American Association for Physician Leadership

Problem Solving

Choosing the Right Hospital Partner

Randy Bauman

March 25, 2022


Abstract:

All hospitals are not created equal when it comes to being physician-friendly and having a commitment to long-term success with practice acquisition and physician employment strategy. Hospitals that lack experience should be looked at with a healthy degree of skepticism.




QUESTIONS TO ASK

While hospitals learned a lot from employing physicians in the 1990s, some didn’t embody the lessons. Running a hospital department is different than running a physician practice. Make sure the hospital you choose has committed or is willing to commit to the necessary investment in physician practice management infra¬structure and expertise.

The hospital should take a healthy, proactive approach to practice acquisition. Ask about its reasons for buying practices. The answers you are looking for include the following:

  • Long-term strategy to grow or maintain market share;

  • Response to competitive threats;

  • Ability to better serve patients;

  • Strategic preparation for new payment and integrated delivery models;

  • Increased leverage in negotiation with third-party payors; and

  • Desire to help medical staff members survive and thrive.

Answers that should send up red flags might include the following:

  • Competitors buying practices; and

  • Ability to cut your overhead.

Ask a lot of questions about the hospital’s practice management commitment, and be leery if you don’t get specific answers:

  1. How many physicians does the hospital currently employ?

  2. How many practices does it plan to acquire?

  3. Have they had any physicians leave hospital employment? Who? How many? Why?

  4. What practice management expertise does the hospital currently have?

  5. What practice management positions does the hospital anticipate adding in the future and/or what kind of background is it looking for to fill those positions?

  6. How does it do, or plan to do, billing?

  7. Does the hospital use provider-based, charging a separate facility fee to patients for office visits?

  8. Will billing be a centralized function, or will each practice keep its existing billing system?

  9. Does it currently use or have plans for an EHR system?

  10. Who will actually negotiate managed care contracts?

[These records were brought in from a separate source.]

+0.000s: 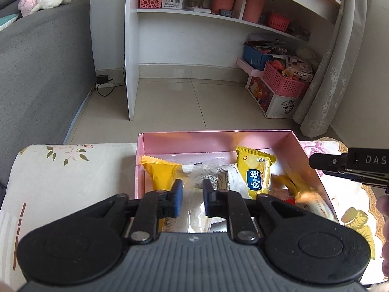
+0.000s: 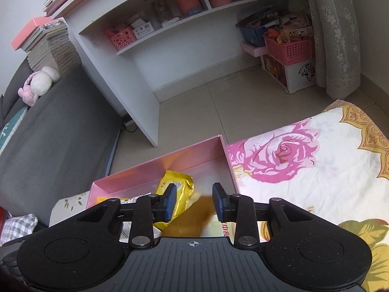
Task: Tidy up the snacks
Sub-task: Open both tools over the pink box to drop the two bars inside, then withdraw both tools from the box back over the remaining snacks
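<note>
An open pink box (image 1: 218, 134) stands on a flowered cloth and holds several snack packets. Among them are a yellow packet with a blue label (image 1: 255, 173) and an orange-yellow packet (image 1: 159, 170). My left gripper (image 1: 193, 196) hangs over the box's near side, shut on a clear-wrapped snack (image 1: 194, 180). My right gripper (image 2: 194, 199) is open over the box's right part (image 2: 158, 165), beside the yellow packet (image 2: 180, 189). A blurred orange-brown snack (image 2: 192, 216) shows below its jaws, loose from the pads. In the left wrist view the right gripper (image 1: 325, 164) reaches in from the right, above that blurred snack (image 1: 306, 194).
The flowered cloth (image 2: 304, 177) spreads to the box's right and left (image 1: 73, 175). Beyond lie a tiled floor (image 1: 194, 102), a white shelf unit (image 1: 131, 73), a grey sofa (image 1: 43, 73), pink baskets on boxes (image 1: 284, 82) and a curtain (image 1: 335, 60).
</note>
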Tool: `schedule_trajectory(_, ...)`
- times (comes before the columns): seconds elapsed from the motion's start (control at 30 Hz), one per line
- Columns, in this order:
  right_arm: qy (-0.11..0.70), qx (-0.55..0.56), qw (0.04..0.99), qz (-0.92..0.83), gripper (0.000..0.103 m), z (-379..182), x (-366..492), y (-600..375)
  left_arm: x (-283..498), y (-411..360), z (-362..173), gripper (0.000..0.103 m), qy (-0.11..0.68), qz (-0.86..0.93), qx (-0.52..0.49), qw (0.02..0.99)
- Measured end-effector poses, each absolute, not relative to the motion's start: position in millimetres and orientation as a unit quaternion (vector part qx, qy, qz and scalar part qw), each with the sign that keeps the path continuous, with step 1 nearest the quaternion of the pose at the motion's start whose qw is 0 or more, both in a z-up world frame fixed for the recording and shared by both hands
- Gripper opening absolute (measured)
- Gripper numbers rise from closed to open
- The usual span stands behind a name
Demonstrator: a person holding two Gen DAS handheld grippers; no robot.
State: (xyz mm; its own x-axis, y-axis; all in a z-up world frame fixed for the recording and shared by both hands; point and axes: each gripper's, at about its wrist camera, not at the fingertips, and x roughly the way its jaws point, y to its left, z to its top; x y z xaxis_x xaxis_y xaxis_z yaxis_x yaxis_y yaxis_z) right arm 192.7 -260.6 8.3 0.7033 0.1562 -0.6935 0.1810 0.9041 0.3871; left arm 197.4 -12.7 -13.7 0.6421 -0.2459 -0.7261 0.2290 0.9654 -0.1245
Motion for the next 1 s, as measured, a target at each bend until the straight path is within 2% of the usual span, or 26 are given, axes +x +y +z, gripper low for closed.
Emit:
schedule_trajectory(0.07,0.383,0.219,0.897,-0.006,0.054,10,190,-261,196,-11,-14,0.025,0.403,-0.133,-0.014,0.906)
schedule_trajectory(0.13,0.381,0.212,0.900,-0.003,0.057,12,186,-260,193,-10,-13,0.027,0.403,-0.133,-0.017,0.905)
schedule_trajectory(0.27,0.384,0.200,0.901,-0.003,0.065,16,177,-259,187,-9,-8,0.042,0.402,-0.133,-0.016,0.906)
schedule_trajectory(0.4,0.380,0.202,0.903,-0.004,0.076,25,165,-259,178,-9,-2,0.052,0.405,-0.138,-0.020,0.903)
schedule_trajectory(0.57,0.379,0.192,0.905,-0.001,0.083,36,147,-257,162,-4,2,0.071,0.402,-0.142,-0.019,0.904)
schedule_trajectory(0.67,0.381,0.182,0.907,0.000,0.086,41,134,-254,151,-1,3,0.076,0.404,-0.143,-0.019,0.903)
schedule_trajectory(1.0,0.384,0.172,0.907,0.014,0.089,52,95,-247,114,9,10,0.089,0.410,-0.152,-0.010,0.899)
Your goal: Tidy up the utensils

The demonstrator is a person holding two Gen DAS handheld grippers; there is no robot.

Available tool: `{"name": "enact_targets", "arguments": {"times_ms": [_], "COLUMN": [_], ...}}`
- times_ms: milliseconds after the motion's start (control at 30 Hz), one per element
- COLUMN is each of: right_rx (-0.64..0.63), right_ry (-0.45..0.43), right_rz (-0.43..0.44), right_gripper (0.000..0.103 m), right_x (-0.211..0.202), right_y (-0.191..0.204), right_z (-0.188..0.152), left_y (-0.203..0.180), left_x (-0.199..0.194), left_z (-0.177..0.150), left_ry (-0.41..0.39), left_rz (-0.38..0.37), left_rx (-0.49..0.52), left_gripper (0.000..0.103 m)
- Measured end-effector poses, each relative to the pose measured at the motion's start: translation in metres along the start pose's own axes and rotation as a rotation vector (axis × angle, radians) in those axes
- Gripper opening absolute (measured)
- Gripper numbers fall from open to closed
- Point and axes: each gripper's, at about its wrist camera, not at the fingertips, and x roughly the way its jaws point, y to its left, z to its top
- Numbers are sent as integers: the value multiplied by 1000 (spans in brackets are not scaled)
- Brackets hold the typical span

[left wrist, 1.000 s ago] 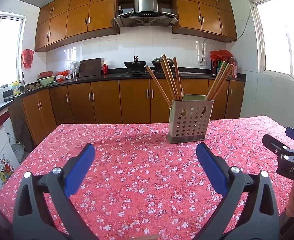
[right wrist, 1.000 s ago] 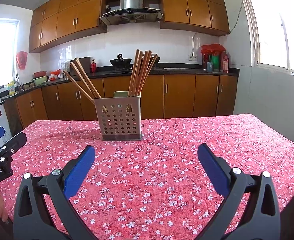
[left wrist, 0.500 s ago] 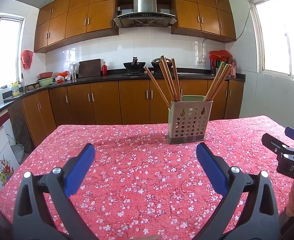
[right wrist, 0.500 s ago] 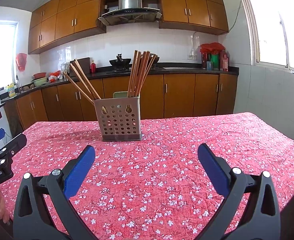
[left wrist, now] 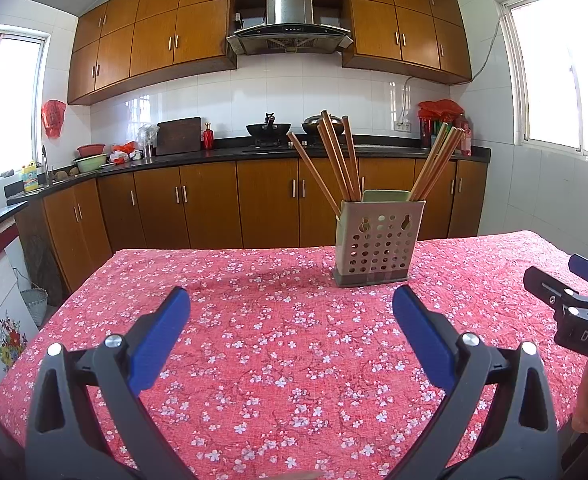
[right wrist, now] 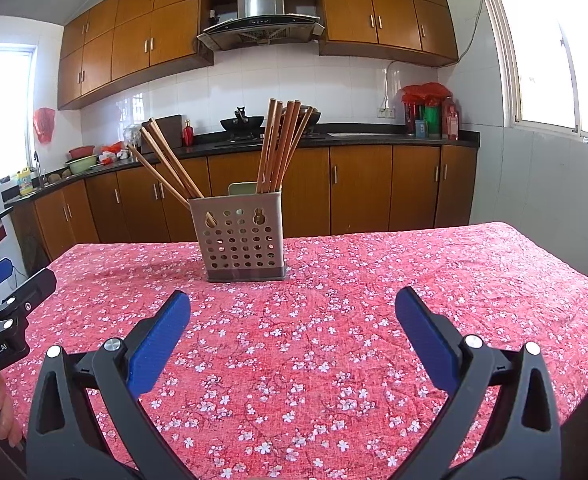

  11. What is the hospital’s business plan for practice acquisition and management?

  12. How does my practice fit into that plan?

Talk to those physicians who have already gone through the acquisition process and ask:

  1. How was it handled?

  2. Are they happy?

  3. Has the hospital been willing to work with them to resolve problems and issues?

  4. Are they aware of unhappy physicians leaving hospital employment?

Don’t be afraid to ask questions specific to your situation:

  1. Will you have a say in the hiring and termination of staff?

  2. How will staff work rules be enforced?

  3. Will you have input into staff evaluations, raises, and bonuses?

  4. Can your office be moved or consolidated with another office without your approval?

While some details will have to be worked out in the future, and things will evolve as the number of physicians the hospital employs grows, getting “We’ll figure that out later” as the answer to most of your questions should be a red flag as to how well the hospital has thought through its strategy.

Consider your past relationship with the hospital:

  1. Is the hospital part of a larger system that has the financial resources necessary to ensure long-term stability?

  2. Is administration stable and trusted or is there a lot of turnover?

  3. Do you look up to members of the management team as good leaders and role models?

  4. Who will be your liaison?

  5. Are the individuals in charge experienced and competent, and are they honest and forthright in their business dealings?

Another consideration is how you would feel about answering to hospital administration. If you have had conflicts with administration in the past, you’ll have to decide if you can put those behind you and work in close partnership moving forward.

Remember, too, that even if you have a rosy relationship with the hospital CEO and others, turnover at the executive level in hospitals tends to be fairly active. There is no guarantee that the people you deal with today will be in their positions a few years from now. Given that possibility, make sure all points of your agreement are in writing. What he or she said way back when matters little if a whole new team takes over the executive suite.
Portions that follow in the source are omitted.